* _PROBLEM_
From the listing below, copy each line that holds "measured".

* _STORED DATA_
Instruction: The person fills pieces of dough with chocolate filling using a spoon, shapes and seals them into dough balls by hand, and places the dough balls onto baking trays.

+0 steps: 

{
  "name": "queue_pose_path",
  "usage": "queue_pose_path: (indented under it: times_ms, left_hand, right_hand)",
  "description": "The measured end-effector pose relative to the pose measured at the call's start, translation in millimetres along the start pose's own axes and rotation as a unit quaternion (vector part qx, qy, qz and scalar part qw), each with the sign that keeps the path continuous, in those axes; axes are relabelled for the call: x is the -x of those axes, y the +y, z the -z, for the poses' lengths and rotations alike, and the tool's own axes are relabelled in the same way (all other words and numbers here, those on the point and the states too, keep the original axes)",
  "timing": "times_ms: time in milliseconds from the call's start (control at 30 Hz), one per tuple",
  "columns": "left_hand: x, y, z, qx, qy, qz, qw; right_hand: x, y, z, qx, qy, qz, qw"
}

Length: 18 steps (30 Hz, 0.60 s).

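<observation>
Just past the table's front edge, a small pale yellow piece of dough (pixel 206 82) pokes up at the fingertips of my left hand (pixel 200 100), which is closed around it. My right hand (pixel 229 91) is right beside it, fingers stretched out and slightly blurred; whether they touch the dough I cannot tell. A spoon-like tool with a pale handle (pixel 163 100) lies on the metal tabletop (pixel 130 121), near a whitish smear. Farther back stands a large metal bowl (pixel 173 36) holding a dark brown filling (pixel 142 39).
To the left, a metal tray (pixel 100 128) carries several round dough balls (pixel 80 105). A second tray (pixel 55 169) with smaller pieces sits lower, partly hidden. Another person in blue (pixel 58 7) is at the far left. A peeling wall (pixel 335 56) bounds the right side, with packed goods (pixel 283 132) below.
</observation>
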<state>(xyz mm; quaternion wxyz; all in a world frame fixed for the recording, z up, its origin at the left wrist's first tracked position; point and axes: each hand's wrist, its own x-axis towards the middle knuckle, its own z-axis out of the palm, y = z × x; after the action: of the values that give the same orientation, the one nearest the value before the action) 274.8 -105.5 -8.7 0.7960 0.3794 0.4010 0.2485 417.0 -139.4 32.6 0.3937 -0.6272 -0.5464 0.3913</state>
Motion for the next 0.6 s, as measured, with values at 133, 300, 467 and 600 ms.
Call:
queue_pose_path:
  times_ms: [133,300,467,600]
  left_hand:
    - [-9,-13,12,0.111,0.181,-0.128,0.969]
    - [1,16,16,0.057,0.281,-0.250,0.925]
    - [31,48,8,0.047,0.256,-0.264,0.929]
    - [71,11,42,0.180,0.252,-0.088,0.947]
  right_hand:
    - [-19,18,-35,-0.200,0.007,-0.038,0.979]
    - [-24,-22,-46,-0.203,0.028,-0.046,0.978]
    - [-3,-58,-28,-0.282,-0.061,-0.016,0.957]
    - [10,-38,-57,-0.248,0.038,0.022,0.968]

* _ANSWER_
  "description": "The measured end-effector pose relative to the pose measured at the call's start, translation in millimetres along the start pose's own axes and rotation as a unit quaternion (vector part qx, qy, qz and scalar part qw), each with the sign that keeps the path continuous, in those axes; axes are relabelled for the call: x is the -x of those axes, y the +y, z the -z, for the poses' lengths and rotations alike, and the tool's own axes are relabelled in the same way (all other words and numbers here, those on the point and the states too, keep the original axes)",
Motion for the next 0.6 s, as measured, with values at 133, 300, 467 and 600 ms.

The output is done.